EXERCISE: From the records below, return every line containing the word "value".

***** INPUT *****

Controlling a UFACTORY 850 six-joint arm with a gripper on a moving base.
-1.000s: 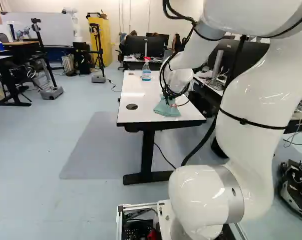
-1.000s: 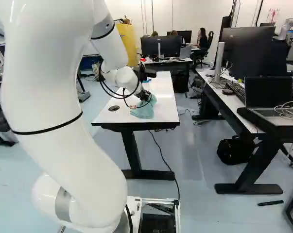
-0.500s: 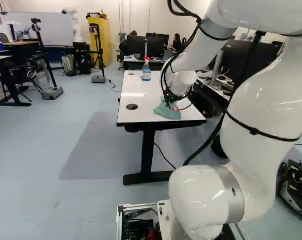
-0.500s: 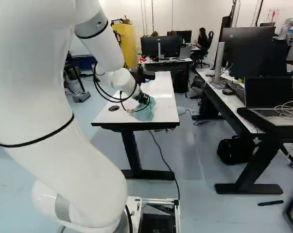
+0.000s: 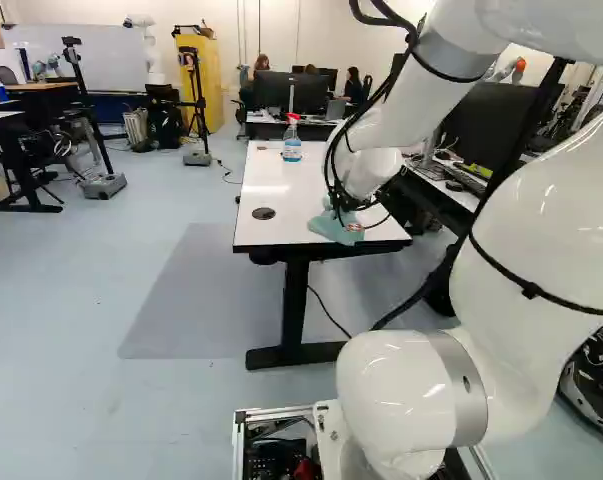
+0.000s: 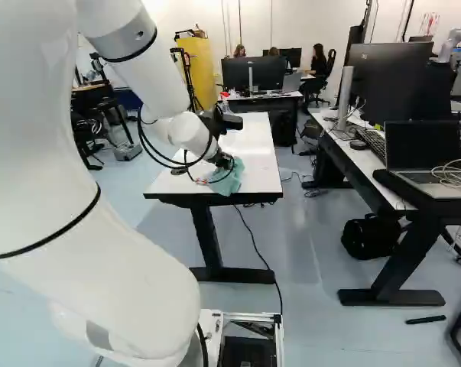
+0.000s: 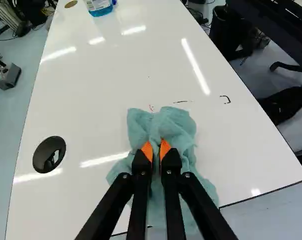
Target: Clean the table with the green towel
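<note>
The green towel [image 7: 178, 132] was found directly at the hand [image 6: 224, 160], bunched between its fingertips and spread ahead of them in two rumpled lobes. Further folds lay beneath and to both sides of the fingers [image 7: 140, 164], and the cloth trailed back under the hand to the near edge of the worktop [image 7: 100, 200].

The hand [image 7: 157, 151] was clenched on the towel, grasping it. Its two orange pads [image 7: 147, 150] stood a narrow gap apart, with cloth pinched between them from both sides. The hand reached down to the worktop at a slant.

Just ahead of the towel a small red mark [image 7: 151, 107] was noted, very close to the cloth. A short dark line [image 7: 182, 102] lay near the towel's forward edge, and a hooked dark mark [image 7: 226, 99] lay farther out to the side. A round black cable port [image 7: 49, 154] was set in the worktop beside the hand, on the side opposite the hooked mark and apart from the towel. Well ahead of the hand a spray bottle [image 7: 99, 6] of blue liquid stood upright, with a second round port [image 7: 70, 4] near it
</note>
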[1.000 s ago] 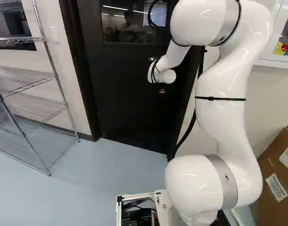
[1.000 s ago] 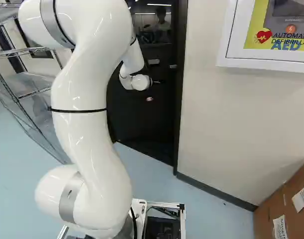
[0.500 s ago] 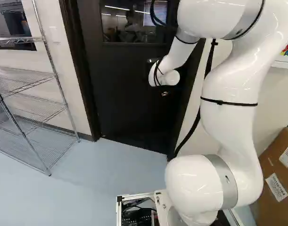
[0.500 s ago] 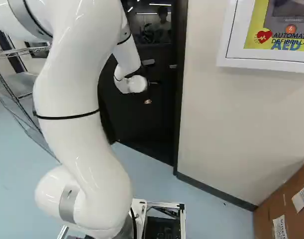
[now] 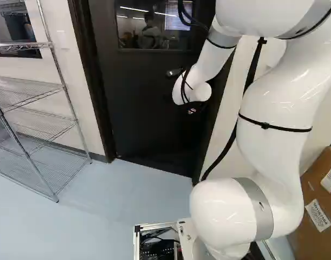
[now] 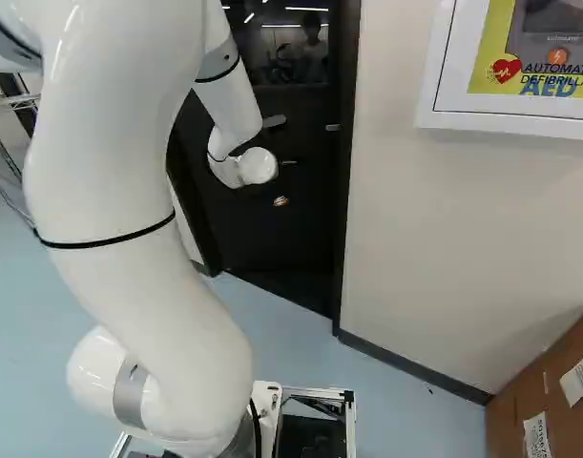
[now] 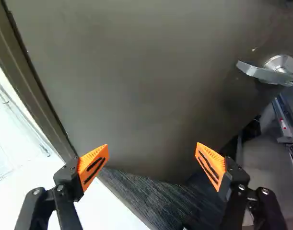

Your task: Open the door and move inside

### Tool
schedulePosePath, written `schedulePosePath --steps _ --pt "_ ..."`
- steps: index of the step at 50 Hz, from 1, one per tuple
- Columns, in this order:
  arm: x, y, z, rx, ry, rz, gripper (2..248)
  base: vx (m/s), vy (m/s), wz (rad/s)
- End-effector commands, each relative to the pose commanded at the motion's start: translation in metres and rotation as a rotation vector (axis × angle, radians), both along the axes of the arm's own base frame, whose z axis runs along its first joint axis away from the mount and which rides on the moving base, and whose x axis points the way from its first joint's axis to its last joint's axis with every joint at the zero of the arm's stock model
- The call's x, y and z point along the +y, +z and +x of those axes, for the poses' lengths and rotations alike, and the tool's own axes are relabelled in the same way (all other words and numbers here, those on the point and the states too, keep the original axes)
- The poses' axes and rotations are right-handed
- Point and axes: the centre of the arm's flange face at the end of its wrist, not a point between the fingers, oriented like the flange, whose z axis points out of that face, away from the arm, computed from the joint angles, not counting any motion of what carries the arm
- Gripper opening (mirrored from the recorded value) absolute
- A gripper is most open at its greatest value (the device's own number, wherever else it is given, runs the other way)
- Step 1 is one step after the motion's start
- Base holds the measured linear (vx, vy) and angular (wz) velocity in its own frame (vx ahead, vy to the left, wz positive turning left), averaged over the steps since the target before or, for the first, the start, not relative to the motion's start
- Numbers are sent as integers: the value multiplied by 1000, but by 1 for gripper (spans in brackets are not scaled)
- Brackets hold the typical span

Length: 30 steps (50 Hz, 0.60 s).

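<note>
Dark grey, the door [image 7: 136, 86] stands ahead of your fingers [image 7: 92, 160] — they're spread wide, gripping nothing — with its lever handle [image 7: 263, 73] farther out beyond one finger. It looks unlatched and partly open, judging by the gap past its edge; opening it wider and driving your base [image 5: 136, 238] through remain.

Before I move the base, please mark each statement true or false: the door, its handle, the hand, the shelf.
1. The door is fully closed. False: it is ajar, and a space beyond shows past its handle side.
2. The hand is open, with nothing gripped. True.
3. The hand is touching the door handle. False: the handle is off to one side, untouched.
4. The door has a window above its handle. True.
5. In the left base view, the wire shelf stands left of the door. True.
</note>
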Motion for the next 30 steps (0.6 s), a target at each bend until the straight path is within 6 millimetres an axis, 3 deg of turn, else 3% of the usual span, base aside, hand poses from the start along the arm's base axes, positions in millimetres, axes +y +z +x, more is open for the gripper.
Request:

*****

RESPONSE FOR THIS EXERCISE:
- Gripper opening (mirrored from the recorded value) absolute
- A gripper is most open at its greatest value (the device's own number, wherever else it is given, runs the other way)
- Numbers are sent as integers: the value multiplied by 1000, but by 1 for gripper (spans in brackets are not scaled)

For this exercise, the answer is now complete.